The questionnaire was prepared following the report of the World Health Organization [29] and the Ministry of Health and Family Welfare of Bangladesh [30] along with the authors’ prior research experience and mass media information, which was reviewed by two experts and underwent a pre-test with 40 respondents. To validate the questionnaire, experts were asked to assess its relevance for this study. Based on experts’ comments and pretest feedback, some questions were eliminated or rephrased for clarity. The final structured questionnaire consisted of 20 questions related to respondents’ characteristics, capacity development trainings, and safety measures (Supplementary file 2). Answering all questions was mandatory to justify a respondent as valid. On average, it took approximately 9 min to complete a questionnaire.

This study examined two major outcome measures. The first was capacity building of HCWs (two dependent variables, namely, participation in infection prevention and control (IPC)-related training and reading COVID-19-related guidelines) using gender, age, profession, professional experience, and experience with COVID-19 care as explanatory variables among the HCWs. The second outcome measure was safety measures of HCWs (three dependent variables namely, performed SARS-CoV-2 test, exhausted treating COVID-19 patients, and possibility of getting infected by COVID-19) using gender, age, profession, participation in IPC trainings, still receiving IPC trainings, read COVID-19 related guidelines, supply of PPE, all HCWs received PPE, duty roster, and exhausted treating COVID-19 patients as explanatory variables.

Statistical analysis

After importing the responses from the online survey through Microsoft Excel, the data from both versions of the questionnaire were aggregated and cleaned by R programming and used for further analysis. Frequencies of single responses and multiple responses for different variables were estimated using the Statistical Package for the Social Sciences (SPSS for Windows, Version 16.0. Chicago, SPSS Inc.) and R programming (version 3.5.2), respectively. Binary logistic regressions were run to assess the association between explanatory and dependent variables. An odds ratio (OR) with a 95% confidence interval (CI) was used to assess the strength of the association, and a P value of less than 0.05 was considered significant. We also used adjusted odds ratios. Some explanatory variables with more than two categories were grouped into two categories, namely, “yes” and “no” (Supplementary file 3).

Results

Characteristics of the respondents

Most respondents were “male” (534 [65.8%]), and the majority of the respondents were in the “31–40 years” (449[55.4%]) and “up to 30 years” categories (275[33.9%]). Of the total respondents (811), 496 (61.2%) were physicians, 140 (17.3%) were support staff, 120 (14.8%) were nurses and 55 (6.8%) were medical technologists (Table 1), representing 52% physicians, 25.5% support staff, 15% nurses and 27.36% medical technologists of the total in each category involved in COVID-19 care during this study. Most respondents (467 [57.6%]) had “more than five years of professional experience”, followed by “1 – 3 years of professional experience” (218 [26.9%]). However, professional experience was not categorized based on profession.

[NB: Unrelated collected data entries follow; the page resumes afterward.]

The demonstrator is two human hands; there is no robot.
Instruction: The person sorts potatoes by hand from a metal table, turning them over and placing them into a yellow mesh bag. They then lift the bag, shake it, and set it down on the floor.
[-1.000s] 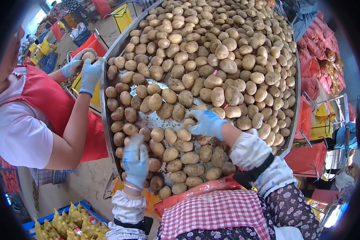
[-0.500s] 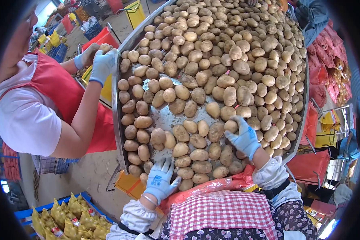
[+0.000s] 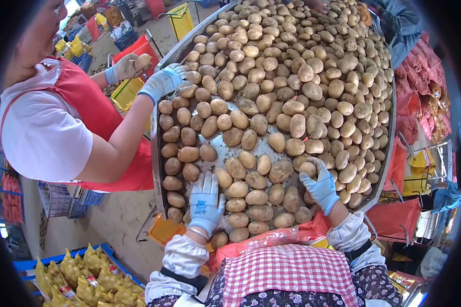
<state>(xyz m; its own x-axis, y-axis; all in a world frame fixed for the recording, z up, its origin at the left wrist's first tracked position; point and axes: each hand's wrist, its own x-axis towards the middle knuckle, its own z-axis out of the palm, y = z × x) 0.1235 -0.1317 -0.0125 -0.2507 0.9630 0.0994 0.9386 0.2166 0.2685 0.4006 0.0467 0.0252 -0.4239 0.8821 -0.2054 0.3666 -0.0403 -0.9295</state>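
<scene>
My left hand [image 3: 206, 202], in a pale blue and white glove, lies palm down with straight fingers among the potatoes near the table's front left. Its fingertips are close to a potato [image 3: 223, 177]; anything beneath the palm is hidden. My right hand [image 3: 320, 188], gloved alike, curls its thumb and fingers around a potato [image 3: 307, 169] at the edge of the large heap. Between my hands, several potatoes [image 3: 257, 197] rest in a loose group on the metal sorting table [image 3: 224, 149].
At the left, a co-worker in a red apron [image 3: 119, 134] holds one potato [image 3: 143, 62] and reaches over the table rim with the other gloved hand [image 3: 165, 82]. Red plastic [image 3: 276, 236] covers the front edge. A blue crate [image 3: 23, 265] of bagged potatoes stands lower left.
My left hand has moved forward over the potatoes. My right hand has shifted slightly right with its potato. The co-worker's nearer hand has reached onto the table.
</scene>
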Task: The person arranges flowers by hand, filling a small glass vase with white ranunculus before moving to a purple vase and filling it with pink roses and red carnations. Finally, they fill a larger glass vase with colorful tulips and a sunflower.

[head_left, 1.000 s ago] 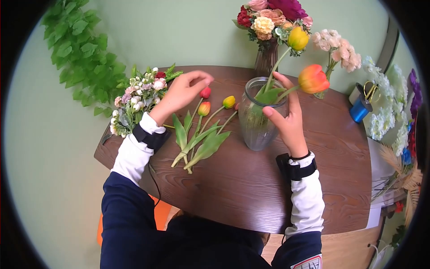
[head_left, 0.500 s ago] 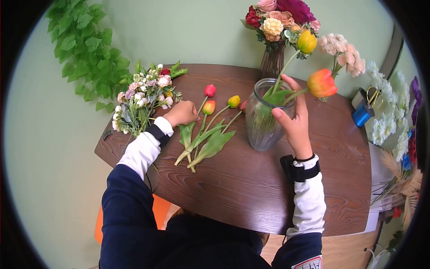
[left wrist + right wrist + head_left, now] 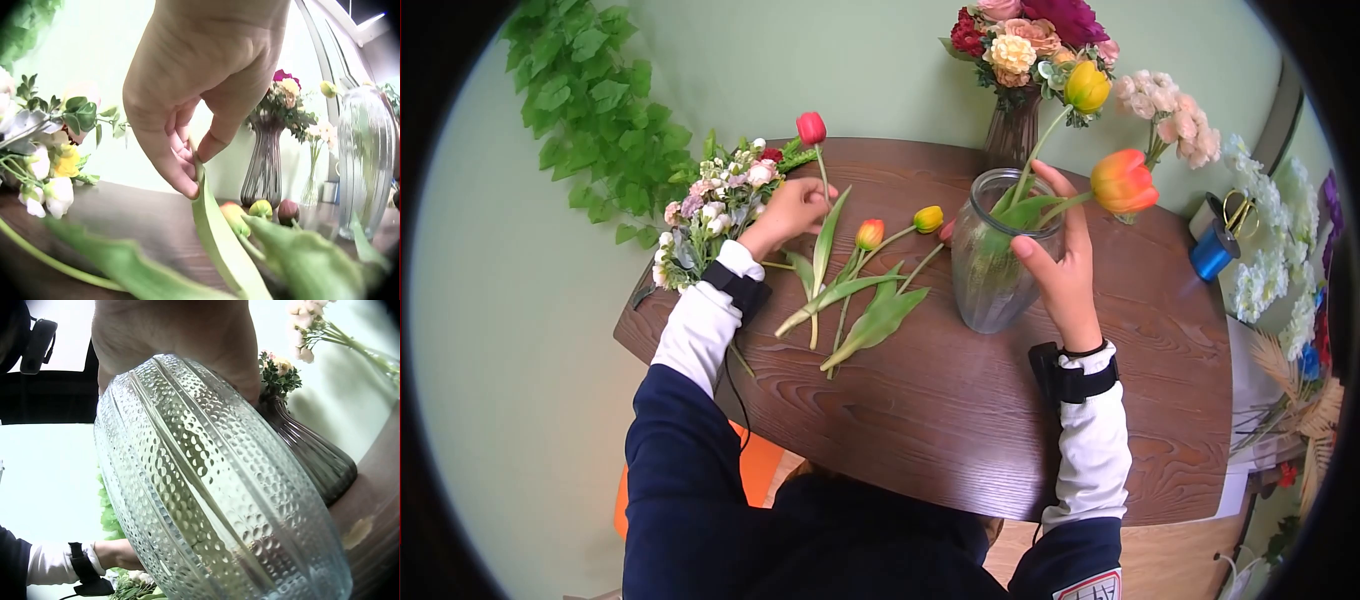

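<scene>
The left hand [image 3: 792, 212] pinches the stem of a red tulip [image 3: 810, 128], whose bloom stands above the fingers and whose leaf [image 3: 219, 234] hangs below them in the left wrist view. Beside it on the table lie an orange tulip [image 3: 869, 235], a yellow tulip [image 3: 928, 219] and another long-leaved stem [image 3: 882, 322]. The right hand [image 3: 1065, 270] is curled round the upper part of a ribbed glass vase [image 3: 990, 285]. From the vase's mouth lean a yellow tulip [image 3: 1087, 87] and an orange tulip [image 3: 1124, 182]. Dimpled glass [image 3: 212, 475] fills the right wrist view.
A mixed bunch [image 3: 712, 215] lies at the table's left. Behind the glass vase stands a dark vase [image 3: 1012, 130] of flowers, with pale pink flowers [image 3: 1185, 125] to its right. A blue spool [image 3: 1214, 252] sits near the right edge of the table [image 3: 920, 420].
The left hand first came down to the tulips, then took hold of the red one and raised its bloom up and to the left. The other loose stems shifted slightly. The right hand stayed on the vase.
</scene>
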The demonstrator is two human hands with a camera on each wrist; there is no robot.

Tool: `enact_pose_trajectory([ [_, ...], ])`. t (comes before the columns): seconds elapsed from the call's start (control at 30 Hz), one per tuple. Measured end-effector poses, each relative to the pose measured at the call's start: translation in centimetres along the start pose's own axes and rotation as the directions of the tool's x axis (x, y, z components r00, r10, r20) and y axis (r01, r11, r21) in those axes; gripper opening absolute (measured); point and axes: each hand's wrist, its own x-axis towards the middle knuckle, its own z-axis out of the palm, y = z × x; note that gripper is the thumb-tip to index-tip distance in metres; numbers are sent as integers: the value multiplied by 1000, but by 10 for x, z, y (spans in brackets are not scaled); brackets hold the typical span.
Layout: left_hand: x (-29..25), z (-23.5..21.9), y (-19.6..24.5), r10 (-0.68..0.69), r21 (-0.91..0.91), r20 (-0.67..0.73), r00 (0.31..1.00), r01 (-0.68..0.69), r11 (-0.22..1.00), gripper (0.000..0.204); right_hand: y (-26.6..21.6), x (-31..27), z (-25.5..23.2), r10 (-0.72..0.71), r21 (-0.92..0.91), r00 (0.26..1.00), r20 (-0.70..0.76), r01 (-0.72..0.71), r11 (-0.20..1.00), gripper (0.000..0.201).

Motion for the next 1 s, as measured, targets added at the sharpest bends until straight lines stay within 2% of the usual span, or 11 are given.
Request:
enact_pose_trajectory([
  [0.13,-16,-12,42,44,-58,-31,999,-45,997,26,-2,0,1,13,16,1000,2,-13,1000,68],
  [0.23,-23,-15,59,183,-177,-161,970,-211,961,27,-3,0,0,13,17,1000,6,-13,1000,68],
  [0.27,-26,-15,67,185,-176,-161,969,-212,961,27,-3,0,0,12,17,1000,6,-12,1000,68],
  [0.37,-30,-14,83,290,-236,-298,909,-365,901,28,-3,0,0,26,16,1000,3,-26,1000,67],
  [0.47,-38,-8,102,368,-321,-347,862,-479,817,33,-4,0,1,14,22,1000,-1,-14,1000,67],
  [0.53,-40,-7,111,395,-349,-345,851,-507,788,35,-4,0,1,15,23,1000,-6,-15,1000,67],
  [0.6,-44,-3,124,465,-366,-402,789,-603,709,36,-3,-1,0,14,14,1000,-5,-14,1000,68],
  [0.67,-46,1,137,481,-383,-418,771,-630,676,36,-2,-1,0,13,6,1000,-4,-13,1000,68],
  [0.73,-48,3,146,518,-410,-471,714,-697,589,30,-3,-1,0,5,-10,1000,-1,-5,1000,68],
  [0.9,-48,8,155,521,-440,-474,710,-703,558,30,-1,-1,0,10,10,1000,-10,-10,1000,67],
  [1.0,-48,10,155,518,-450,-436,736,-677,583,31,0,0,-1,3,6,1000,-6,-3,1000,68],
])
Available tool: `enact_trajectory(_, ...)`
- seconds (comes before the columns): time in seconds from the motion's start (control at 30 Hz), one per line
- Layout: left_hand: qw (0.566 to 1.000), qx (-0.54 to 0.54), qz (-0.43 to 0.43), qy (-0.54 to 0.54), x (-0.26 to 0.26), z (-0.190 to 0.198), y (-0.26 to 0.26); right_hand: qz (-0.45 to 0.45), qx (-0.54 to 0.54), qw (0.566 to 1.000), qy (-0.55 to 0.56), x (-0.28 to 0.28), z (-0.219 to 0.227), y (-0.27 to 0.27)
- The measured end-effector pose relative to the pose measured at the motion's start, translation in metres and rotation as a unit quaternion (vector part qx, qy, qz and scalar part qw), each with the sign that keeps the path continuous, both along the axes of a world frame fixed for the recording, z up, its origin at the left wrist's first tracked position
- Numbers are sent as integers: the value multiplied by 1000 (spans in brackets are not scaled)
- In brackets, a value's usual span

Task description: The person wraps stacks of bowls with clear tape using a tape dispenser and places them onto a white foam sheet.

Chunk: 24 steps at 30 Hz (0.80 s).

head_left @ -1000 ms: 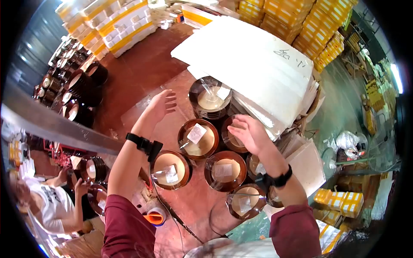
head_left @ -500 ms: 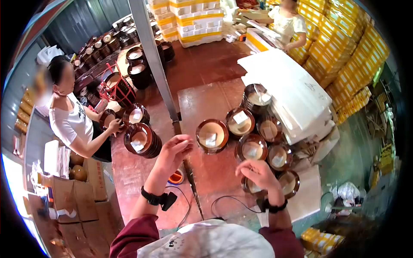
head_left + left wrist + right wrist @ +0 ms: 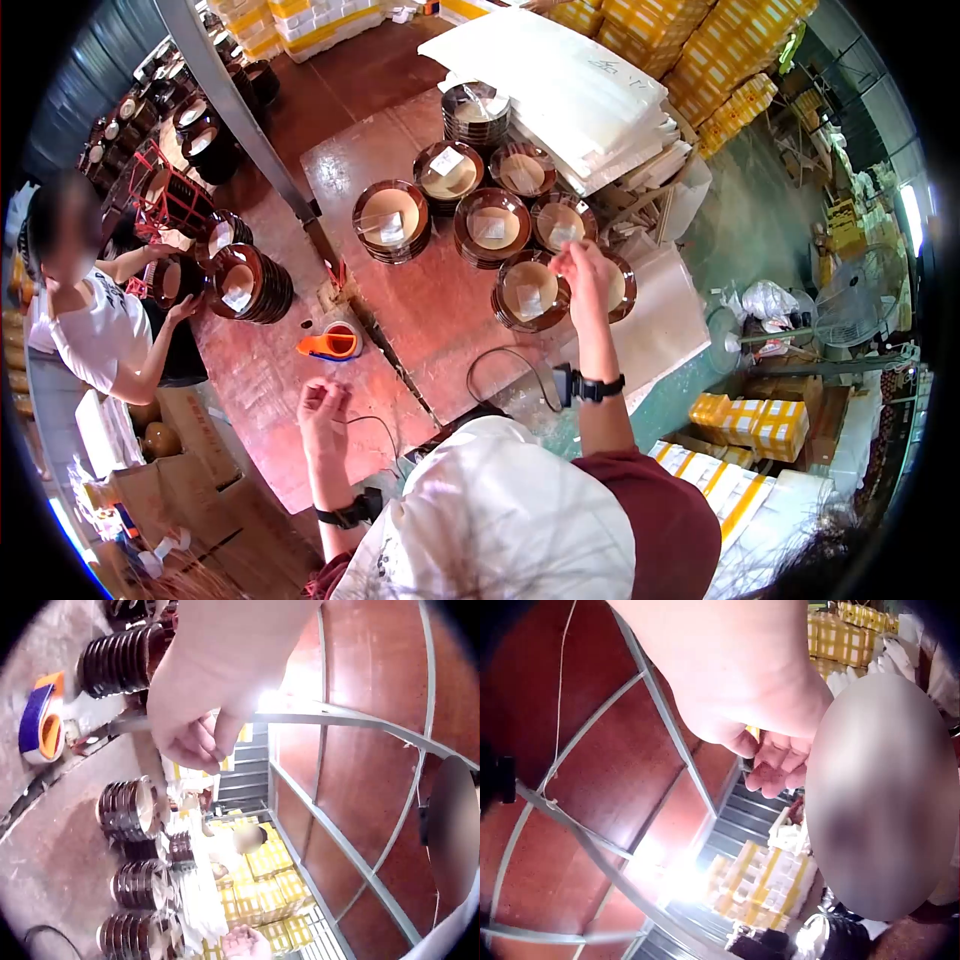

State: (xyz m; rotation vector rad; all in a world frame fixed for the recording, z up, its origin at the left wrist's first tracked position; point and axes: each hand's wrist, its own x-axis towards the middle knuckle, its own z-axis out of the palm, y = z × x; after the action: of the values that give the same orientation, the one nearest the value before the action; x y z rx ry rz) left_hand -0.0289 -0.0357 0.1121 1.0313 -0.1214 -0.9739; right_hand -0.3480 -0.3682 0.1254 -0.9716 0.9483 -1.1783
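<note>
My left hand (image 3: 323, 410) hovers over the near left table edge, its fingers loosely curled with nothing visible in them. In the left wrist view the same hand (image 3: 191, 727) hangs relaxed. My right hand (image 3: 583, 275) is raised and overlaps the front stack of brown glazed bowls (image 3: 528, 290); its fingers are loosely bent and hold nothing. The right wrist view shows those bent fingers (image 3: 776, 761) bare. More stacks of brown bowls (image 3: 390, 218), with pale insides, white paper slips and clear film, stand beyond the hands. An orange and blue tape dispenser (image 3: 335, 343) lies ahead of my left hand.
A person in a white shirt (image 3: 110, 330) handles a bowl at the left, beside more stacks (image 3: 250, 285). A metal post (image 3: 235, 100) rises at the table's joint. White foam sheets (image 3: 550, 80) lie at the far right. A black cable (image 3: 480, 370) loops near the front edge.
Both hands were raised over the bowl stacks. My left hand has drawn back toward my body and left; the right stays near the front stacks. The head view has swung about.
</note>
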Motion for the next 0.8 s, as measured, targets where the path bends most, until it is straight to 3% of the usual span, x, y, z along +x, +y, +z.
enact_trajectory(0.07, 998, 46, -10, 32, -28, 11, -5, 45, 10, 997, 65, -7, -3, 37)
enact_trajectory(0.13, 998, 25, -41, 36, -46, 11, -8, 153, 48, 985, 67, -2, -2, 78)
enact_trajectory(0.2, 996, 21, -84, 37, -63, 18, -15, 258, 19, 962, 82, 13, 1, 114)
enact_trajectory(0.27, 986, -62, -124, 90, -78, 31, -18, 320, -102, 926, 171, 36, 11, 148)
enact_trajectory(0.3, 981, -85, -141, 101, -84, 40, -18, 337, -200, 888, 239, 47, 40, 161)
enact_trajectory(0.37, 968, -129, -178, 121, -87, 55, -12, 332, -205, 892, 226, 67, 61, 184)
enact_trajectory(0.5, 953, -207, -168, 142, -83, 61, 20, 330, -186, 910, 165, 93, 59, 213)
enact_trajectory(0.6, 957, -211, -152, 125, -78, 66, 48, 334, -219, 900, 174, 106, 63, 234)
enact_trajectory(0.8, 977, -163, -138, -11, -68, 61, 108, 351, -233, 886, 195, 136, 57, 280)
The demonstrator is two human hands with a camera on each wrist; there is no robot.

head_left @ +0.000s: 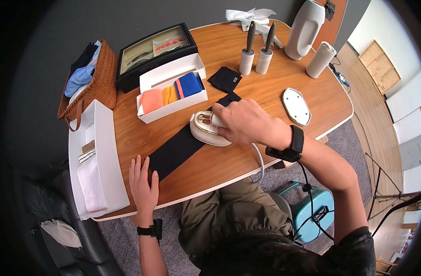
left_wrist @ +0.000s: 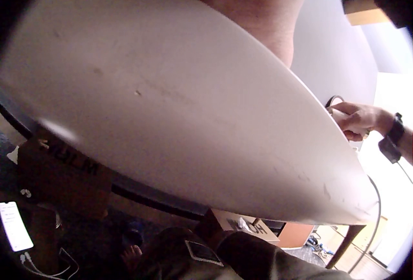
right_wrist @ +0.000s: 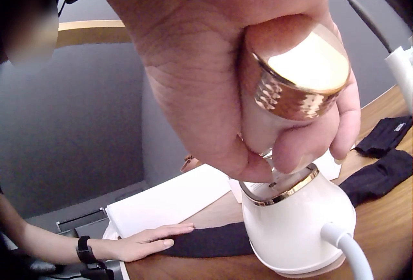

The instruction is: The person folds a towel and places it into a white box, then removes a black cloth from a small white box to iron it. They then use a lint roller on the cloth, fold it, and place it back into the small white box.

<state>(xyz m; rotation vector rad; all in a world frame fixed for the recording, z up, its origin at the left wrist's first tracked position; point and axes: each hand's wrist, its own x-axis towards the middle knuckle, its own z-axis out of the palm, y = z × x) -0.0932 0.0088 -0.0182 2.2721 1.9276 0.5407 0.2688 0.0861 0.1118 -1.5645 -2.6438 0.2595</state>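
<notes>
My right hand (head_left: 254, 122) grips the handle of a small white and gold iron (head_left: 210, 136). The iron's base sits on a long black sock (head_left: 176, 154) laid out diagonally across the table. In the right wrist view, fingers curl round the gold-capped handle (right_wrist: 300, 67), and a pale cord (right_wrist: 352, 257) leaves the iron's body. With fingers straight, my left hand (head_left: 143, 186) rests at the near left end of the sock, fingertips on the tabletop and thumb at the fabric's edge. Beyond the iron lies a folded black sock (head_left: 225, 79) with a small label.
A white box (head_left: 173, 106) of folded coloured fabric and a black lidded case (head_left: 123, 83) stand behind. Left are a long white box (head_left: 120, 198) and a wicker basket (head_left: 104, 69). Two lint rollers (head_left: 247, 62), a white plate (head_left: 296, 106) and a paper roll (head_left: 320, 62) stand right.
</notes>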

Table 1 Background characteristics of respondents (N = 811)

A total of 188 (23.2%) respondents had “more than four months of experience”, while the majority (367 [45.3%]) had “1 – 2 months of experience” in caring for COVID-19 patients (Table 1).

Capacity development trainings received by health care workers

We assumed that HCWs were not familiar with COVID-19 and had no experience with this kind of pandemic. Therefore, they received basic training from respective hospitals on managing highly contagious COVID-19 patients as frontline caregivers. Among the respondents, 458 (56.5%) attended training “on the use of personal protective equipment (PPE)”, 358 (44.1%) on “hand hygiene”, and 284 (35%) on “respiratory hygiene and cough etiquette” (Table 2). Surprisingly, one in every seven, i.e., 113 (13.9%), of them had not received any training. For 80% of the respondents, these trainings were fair to very useful. However, only 20% of the respondents continued to receive training.

Table 2 Capacity development trainings received by health care workers on COVID-19 and its quality (N = 811)

The Ministry of Health and Family Welfare of Bangladesh published three important guidelines: i) National Preparedness and Response Plan for COVID-19, Bangladesh, ii) National Guideline for Health Care Providers on Infection Prevention and Control of COVID-19 pandemic in Health Care Settings, and iii) National Guidelines on the Clinical Management of Coronavirus Disease 2019 (COVID-19) to ensure the personal safety of HCWs and the proper management of COVID-19. Surprisingly, only 18.1% of the respondents had read all the guidelines, while one-third of them (32.4%) had not read any of these guidelines.

Knowledge, perception and practice of safety measures among health care workers

Respondents’ perceptions of safety measures among HCWs are shown in Table 3. The majority of the respondents (54.2%) responded “agree” or “strongly agree” to the statement that hospitals had a sufficient supply of PPE. However, half (50.4%) of the respondents reported that they did not receive PPE, as substantiated by their claim that only (14.7%) of them changed PPE after attending a COVID-19 patient and 85.3% after every roster. Almost all of them reported practising proper hygiene (washing hands and showering) after returning home from hospitals. However, in contrast with recommendations, only one-third of them (31.9%) reported performing mandatory quarantines following their duty roster, while an alarming one-third of them (34.3%) reported going back to their family members after their rosters. For their own safety and others, it is important for all HCWs to undertake RT–PCR tests to detect SARS-CoV-2 before they begin duty in dedicated COVID-19 hospitals. However, only 3.8% of the respondents undertook this test at the start of their duty. Alarmingly, 59.7% of the respondents did not undertake an RT–PCR test even after their duty in COVID-19 hospitals.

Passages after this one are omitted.